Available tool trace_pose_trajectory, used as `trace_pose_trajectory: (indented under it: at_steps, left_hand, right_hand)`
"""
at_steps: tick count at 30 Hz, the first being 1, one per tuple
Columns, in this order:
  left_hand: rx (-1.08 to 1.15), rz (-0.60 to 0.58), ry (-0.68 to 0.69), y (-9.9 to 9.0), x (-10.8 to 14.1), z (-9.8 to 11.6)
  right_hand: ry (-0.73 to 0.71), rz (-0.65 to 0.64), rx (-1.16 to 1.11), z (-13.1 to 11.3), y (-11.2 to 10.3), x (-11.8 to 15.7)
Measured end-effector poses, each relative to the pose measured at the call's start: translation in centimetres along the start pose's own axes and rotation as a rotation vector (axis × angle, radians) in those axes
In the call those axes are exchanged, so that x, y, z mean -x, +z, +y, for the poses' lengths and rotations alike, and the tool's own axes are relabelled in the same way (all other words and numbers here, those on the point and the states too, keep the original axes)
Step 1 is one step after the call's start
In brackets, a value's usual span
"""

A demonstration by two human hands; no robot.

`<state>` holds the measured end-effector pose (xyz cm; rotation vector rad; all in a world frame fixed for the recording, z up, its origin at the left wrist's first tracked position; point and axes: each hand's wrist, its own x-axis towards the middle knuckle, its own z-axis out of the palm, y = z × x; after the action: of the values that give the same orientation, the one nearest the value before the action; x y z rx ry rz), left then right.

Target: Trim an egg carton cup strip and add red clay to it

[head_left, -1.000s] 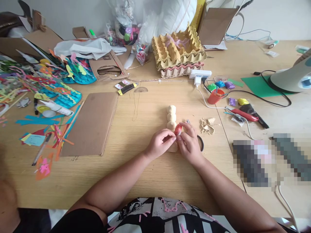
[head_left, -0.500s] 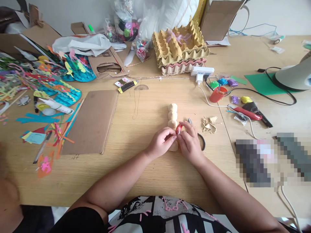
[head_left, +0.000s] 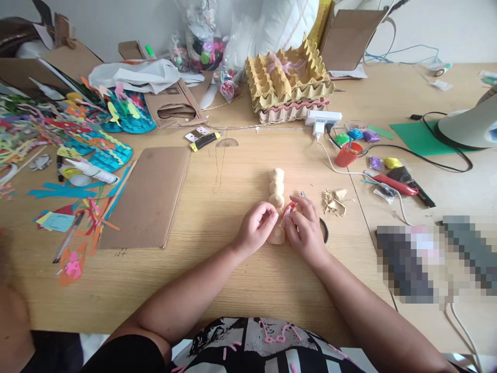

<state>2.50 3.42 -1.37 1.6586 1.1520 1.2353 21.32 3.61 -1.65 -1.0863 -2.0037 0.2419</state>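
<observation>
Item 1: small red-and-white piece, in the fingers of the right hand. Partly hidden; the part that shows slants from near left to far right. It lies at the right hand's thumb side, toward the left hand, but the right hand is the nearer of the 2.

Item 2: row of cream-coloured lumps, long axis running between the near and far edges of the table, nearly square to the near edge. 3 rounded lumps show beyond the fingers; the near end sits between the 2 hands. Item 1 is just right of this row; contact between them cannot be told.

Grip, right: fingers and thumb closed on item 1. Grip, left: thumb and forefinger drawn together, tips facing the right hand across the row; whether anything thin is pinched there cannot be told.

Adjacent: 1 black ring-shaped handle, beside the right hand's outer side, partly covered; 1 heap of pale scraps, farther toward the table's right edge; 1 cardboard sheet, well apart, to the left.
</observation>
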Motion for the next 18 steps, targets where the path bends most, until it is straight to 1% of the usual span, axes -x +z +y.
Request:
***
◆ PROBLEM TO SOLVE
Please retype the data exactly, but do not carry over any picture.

◆ WRITTEN ANSWER
Available tool trace_pose_trajectory, used as `trace_pose_trajectory: (indented under it: at_steps, left_hand, right_hand)`
"""
at_steps: tick count at 30 Hz, the first being 1, one per tuple
Columns, in this order:
  left_hand: rx (-1.08 to 1.15), rz (-0.60 to 0.58), ry (-0.68 to 0.69), y (-9.9 to 9.0), x (-10.8 to 14.1), z (-9.8 to 11.6)
  right_hand: ry (-0.73 to 0.71), rz (-0.65 to 0.64), rx (-1.16 to 1.11), z (-13.1 to 11.3), y (-11.2 to 10.3), x (-11.8 to 15.7)
Measured end-effector poses, each relative to the pose measured at the call's start: translation in centimetres along the start pose's own axes and rotation as a rotation vector (axis × angle, radians) in those axes
In the call those axes are exchanged, so that x, y, z mean -x, +z, +y, for the poses' lengths and rotations alike, and the tool's own axes are relabelled in the same way (all other words and numbers here, those on the point and the states too, keep the original axes)
Step 1 is one step after the call's start
In brackets, a value's usual span
"""

A demonstration by two human hands; no robot.

`<state>` holds the measured end-effector pose (xyz cm; rotation vector rad; all in a world frame fixed for the recording, z up, its origin at the left wrist's first tracked position; point and axes: each hand's wrist, its own x-axis towards the middle knuckle, its own z-axis out of the palm, y = z × x; after the action: of the values that give the same orientation, the one nearest the value before the action; x y z rx ry rz), left then right.

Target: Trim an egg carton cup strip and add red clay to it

[head_left, -1.000s] 
[head_left, -0.500s] 
[head_left, +0.000s] 

<state>2.50 3.42 -1.37 1.6586 1.1520 1.2353 21.32 3.61 -1.65 -1.0863 -2.0037 0.2419</state>
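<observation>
Item 1: small red-and-white piece, in the fingers of the right hand. Partly hidden; the part that shows slants from near left to far right. It lies at the right hand's thumb side, toward the left hand, but the right hand is the nearer of the 2.

Item 2: row of cream-coloured lumps, long axis running between the near and far edges of the table, nearly square to the near edge. 3 rounded lumps show beyond the fingers; the near end sits between the 2 hands. Item 1 is just right of this row; contact between them cannot be told.

Grip, right: fingers and thumb closed on item 1. Grip, left: thumb and forefinger drawn together, tips facing the right hand across the row; whether anything thin is pinched there cannot be told.

Adjacent: 1 black ring-shaped handle, beside the right hand's outer side, partly covered; 1 heap of pale scraps, farther toward the table's right edge; 1 cardboard sheet, well apart, to the left.
</observation>
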Motion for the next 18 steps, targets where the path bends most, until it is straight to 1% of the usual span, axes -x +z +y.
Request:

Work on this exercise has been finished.